**Exercise:**
Scan the listing below for the word "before", then copy each line that has it.

**Data below:**
Start of Block

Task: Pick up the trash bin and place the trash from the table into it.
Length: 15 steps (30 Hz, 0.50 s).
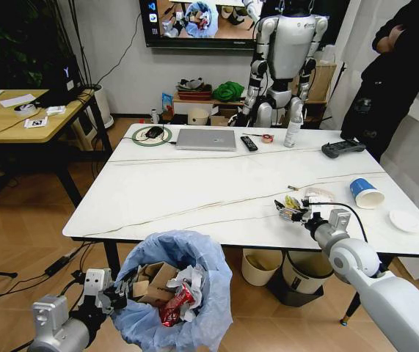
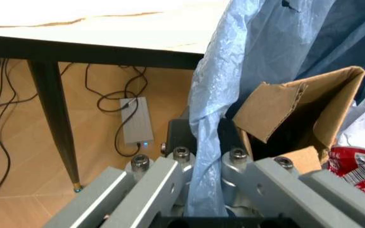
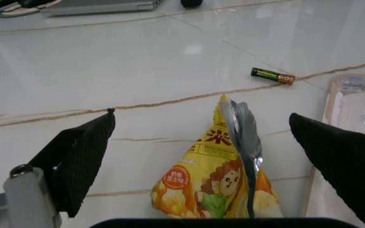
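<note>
The trash bin [image 1: 176,293], lined with a crinkly light-blue bag, hangs below the table's [image 1: 194,191] near edge with torn cardboard [image 2: 303,109], white paper and a crushed red can [image 2: 360,171] inside. My left gripper [image 1: 114,293] is shut on its rim, and the bag [image 2: 211,118] runs between the fingers [image 2: 163,185]. My right gripper [image 1: 295,213] is open low over the table's right front, its black pads on either side of a yellow and silver wrapper [image 3: 201,190]. A clear packet [image 3: 357,109] lies beside it. A blue-white paper cup [image 1: 367,193] lies on its side farther right.
A small battery [image 3: 273,76] lies beyond the wrapper. A laptop [image 1: 206,138], remote [image 1: 249,143], bottle [image 1: 292,130] and black controller [image 1: 343,148] line the far edge. A cream bucket [image 1: 260,265] stands under the table. A wooden desk [image 1: 11,117] is at the left.
</note>
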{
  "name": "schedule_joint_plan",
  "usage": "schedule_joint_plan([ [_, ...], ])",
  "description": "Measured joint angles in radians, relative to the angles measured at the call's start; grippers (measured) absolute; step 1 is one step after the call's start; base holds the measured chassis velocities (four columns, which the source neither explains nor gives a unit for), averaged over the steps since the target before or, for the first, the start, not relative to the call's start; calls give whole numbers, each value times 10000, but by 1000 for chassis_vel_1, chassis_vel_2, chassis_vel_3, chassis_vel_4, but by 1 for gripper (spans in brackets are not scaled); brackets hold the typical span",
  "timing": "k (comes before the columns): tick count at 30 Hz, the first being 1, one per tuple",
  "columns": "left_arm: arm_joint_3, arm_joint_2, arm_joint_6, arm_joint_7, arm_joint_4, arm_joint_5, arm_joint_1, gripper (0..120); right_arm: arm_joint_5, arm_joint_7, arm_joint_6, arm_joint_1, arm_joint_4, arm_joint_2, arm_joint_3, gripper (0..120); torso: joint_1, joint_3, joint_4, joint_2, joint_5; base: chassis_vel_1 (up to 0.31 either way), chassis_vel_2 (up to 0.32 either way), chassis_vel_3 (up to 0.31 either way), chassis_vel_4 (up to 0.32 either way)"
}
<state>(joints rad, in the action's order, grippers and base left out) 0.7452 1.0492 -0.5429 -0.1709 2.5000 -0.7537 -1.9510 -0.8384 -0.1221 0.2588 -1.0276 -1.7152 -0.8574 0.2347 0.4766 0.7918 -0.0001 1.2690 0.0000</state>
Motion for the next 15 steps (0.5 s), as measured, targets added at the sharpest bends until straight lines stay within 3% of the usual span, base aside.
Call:
schedule_joint_plan([
  [3,0,5,0,0,0,0,0,0,-11,30,-4,0,25,-7,0,96,0,0,0,0,-1,0,0,0,0],
  [15,11,21,1,0,0,-9,-20,0,-259,219,-14,139,347,-37,-131,51,0,0,0,0,-1,0,0,0,0],
])
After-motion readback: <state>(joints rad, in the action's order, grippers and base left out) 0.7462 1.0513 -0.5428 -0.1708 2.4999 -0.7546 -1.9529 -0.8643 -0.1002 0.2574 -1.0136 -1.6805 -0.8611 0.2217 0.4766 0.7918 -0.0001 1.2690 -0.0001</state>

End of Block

**Solved problem:**
  "description": "Measured joint angles in radians, relative to the angles measured at the call's start; grippers (measured) absolute; step 1 is one step after the call's start; base holds the measured chassis velocities (four columns, which the source neither explains nor gives a unit for), averaged over the steps since the target before or, for the first, the start, not relative to the call's start; calls give whole numbers, each value times 10000, but by 1000 for chassis_vel_1, chassis_vel_2, chassis_vel_3, chassis_vel_4, but by 1 for gripper (spans in brackets are not scaled); brackets hold the typical span",
  "timing": "k (comes before the columns): tick count at 30 Hz, the first being 1, one per tuple",

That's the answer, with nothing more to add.